Шах-клуб, как его тогда называли, для того и создан: под легальной и невинной вывеской собираются для обсуждения животрепещущих вопросов петербургские либералы и якобинцы. Сейчас около Чернышевского идет спор о только что появившейся в «Колоколе» статье Герцена, направленной против линии «Современника».
Самые горячие – Утин и Благосветлов.
Утин:
– Друзья, вот уже несколько лет мы в «Современнике» последовательно и неуклонно разоблачаем либеральные иллюзии, как в части общественно-политической и экономической, так и в части литературной. Либеральное прекраснопустозвонство так называемого «обличительного направления» расценивалось нами как серьезное препятствие на пути к действительному, а не мнимому освобождению народа! А что делает Герцен?
Имя произносится полушепотом, но все, разумеется, понимают, о ком речь.
– Вот тут я получил честное письмецо…
Вынимает из кармана листочек, подмигивает, все безусловно понимают, что это выписки из запрещенного герценовского «Колокола».
– Вот что мне пишут: «В последнее время в нашем журнале стало веять какой-то тлетворной струей, каким-то развратом мысли…» Вы слышите: «тлетворной струей», «развратом мысли»! И дальше – это уже прямо в нас: «Журналы, сделавшие себя пьедесталом из благородных негодований и чуть не ремесло из мрачных сочувствий страждущим, катаются со смеху над обличительной литературой…» Да, да, он пишет, что это редакторы «Современника»…
Антонович, отрываясь от шахматной доски:
– Да, Добролюбов был прав, когда порицал либеральную беллетристику, которая черпает силы для восстания в правительственных распоряжениях.

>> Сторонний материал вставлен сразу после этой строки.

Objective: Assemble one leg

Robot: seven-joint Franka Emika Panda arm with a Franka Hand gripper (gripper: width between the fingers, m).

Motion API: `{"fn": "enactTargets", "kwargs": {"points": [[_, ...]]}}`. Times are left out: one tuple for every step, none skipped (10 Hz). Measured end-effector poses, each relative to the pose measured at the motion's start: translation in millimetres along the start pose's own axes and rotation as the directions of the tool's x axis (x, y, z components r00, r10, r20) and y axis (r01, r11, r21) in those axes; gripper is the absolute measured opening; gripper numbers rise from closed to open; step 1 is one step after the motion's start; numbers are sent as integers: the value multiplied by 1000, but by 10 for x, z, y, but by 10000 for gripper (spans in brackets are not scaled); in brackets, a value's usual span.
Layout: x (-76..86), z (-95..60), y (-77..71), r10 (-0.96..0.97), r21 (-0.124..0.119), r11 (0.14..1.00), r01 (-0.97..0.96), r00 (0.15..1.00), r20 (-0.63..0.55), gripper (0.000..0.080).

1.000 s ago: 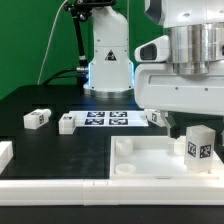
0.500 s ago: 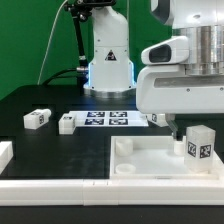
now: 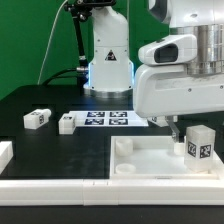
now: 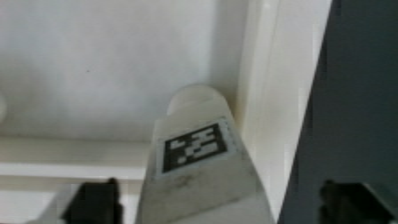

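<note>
A white leg [image 3: 198,143] with a black-and-white tag stands upright in a corner socket of the large white tray-like piece [image 3: 140,168], at the exterior view's right. My gripper [image 3: 195,122] hangs just above it, open, one dark finger [image 3: 171,127] showing beside the leg. In the wrist view the same leg [image 4: 199,150] rises between my two dark fingertips [image 4: 98,200]. My gripper [image 4: 222,205] has a gap on each side of the leg and does not touch it.
Three more legs lie on the black table: one [image 3: 37,118] at the left, and one [image 3: 66,123] and one [image 3: 155,118] at the ends of the marker board [image 3: 106,119]. A white part [image 3: 5,153] sits at the left edge. The arm's base [image 3: 108,60] stands behind.
My gripper has risen a little above the tray. The leg stays upright in its corner socket and has not moved.
</note>
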State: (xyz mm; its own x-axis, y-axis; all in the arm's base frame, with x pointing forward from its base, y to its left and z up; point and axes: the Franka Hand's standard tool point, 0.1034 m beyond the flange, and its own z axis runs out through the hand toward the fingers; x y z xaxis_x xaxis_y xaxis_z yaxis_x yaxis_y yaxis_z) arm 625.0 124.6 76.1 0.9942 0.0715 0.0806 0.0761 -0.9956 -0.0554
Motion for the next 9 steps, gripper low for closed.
{"fn": "enactTargets", "kwargs": {"points": [[0, 1, 1, 0, 0, 1000, 0, 1000, 0, 382], [0, 1, 14, 1, -2, 1000, -1, 1000, 0, 382], [2, 2, 35, 7, -3, 1000, -7, 1000, 0, 294], [2, 3, 39, 29, -3, 1000, -29, 1000, 0, 294], [2, 3, 41, 29, -3, 1000, -29, 1000, 0, 293], [1, 3, 39, 48, -2, 999, -48, 999, 0, 293], [-4, 6, 38, 209, -4, 978, -209, 978, 0, 293], [-8, 10, 37, 328, -7, 945, -328, 945, 0, 293], [-12, 15, 35, 436, -7, 900, -436, 900, 0, 293]]}}
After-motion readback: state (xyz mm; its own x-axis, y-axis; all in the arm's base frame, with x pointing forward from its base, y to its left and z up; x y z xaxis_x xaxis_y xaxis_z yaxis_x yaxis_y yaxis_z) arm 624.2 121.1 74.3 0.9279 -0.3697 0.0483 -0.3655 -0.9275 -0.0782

Хороши наши передовые люди – успели пришибить в себе чутье, которым прежде чуяли призыв к революции! Сидят себе в Лондоне, ничего не понимают!
Благосветлов, журналист, демократ, один из наиболее решительных:
– Теперь у них на уме мирный прогресс при инициативе сверху.
Всеволод Костомаров, будущий провокатор, с плохо скрытой неприязнью к спорящим:
– Что ж тут удивительного: мы нападали на них, теперь они нападают на нас. Природа, гласит пословица, не терпит пустоты.
Добролюбов:
– Я лично не очень убит неблаговолением Герцена, но Николай Алексеевич, – показывает на Некрасова, сидящего в буфетной (около того свой кружок), – обеспокоен. Он считает, что это обстоятельство связывает нам руки, так как значение Герцена для лучшей части нашего общества очень важно. Он чуть ли не решается ехать в Лондон для объяснений.
Чернышевский, очевидно, внимательно прислушивается к тому, что говорит Добролюбов, и забывает сделать очередной ход.
– Николай Алексеевич сказал даже, что этакое дело может кончиться дуэлью. Этого я не понимаю и не одобряю, но необходимость объяснения сам чувствую и для этого готов был бы сам ехать.
Благосветлов:
– Эх, какой чепухой мы принуждены заниматься! К топору надо звать Русь, к топору! Ведь «Колокол» об этом пишет. Вы согласны, Николай Гаврилович?
Чернышевский:
– Ну уж нет! Это из Лондона легко делать! Каждый из нас маленький Наполеон или, лучше сказать, Батый. Но что же тогда произойдет с обществом, которое состоит сплошь из Батыев? Во всё вносится тогда идея произвола. В каждом кружке, в каждом деле свой Батый. А под Батыем баскаки, а под баскаками… Вам мат, сударь.
Выходит. Несколько человек провожают его до гардеробной. Сцена ухода и одевания идет без звука, под доклад филера:
– Они все составили кружки и говорили между собою шепотом, за шахматными столиками сидело по нескольку человек. Чернышевский ораторствует иногда в клубе, и поклонники его обыкновенно следуют за ним, при уходе, в прихожую. Сегодня Чернышевский, бывший, вероятно, не в духе, обратился к этим поклонникам со словами: «От вас отбою нет; что вы ко мне пристаете!» Это ему много повредило. Когда он удалился, те сказали: «Черт его подери! Что он себе воображает, что мы его слуги?!»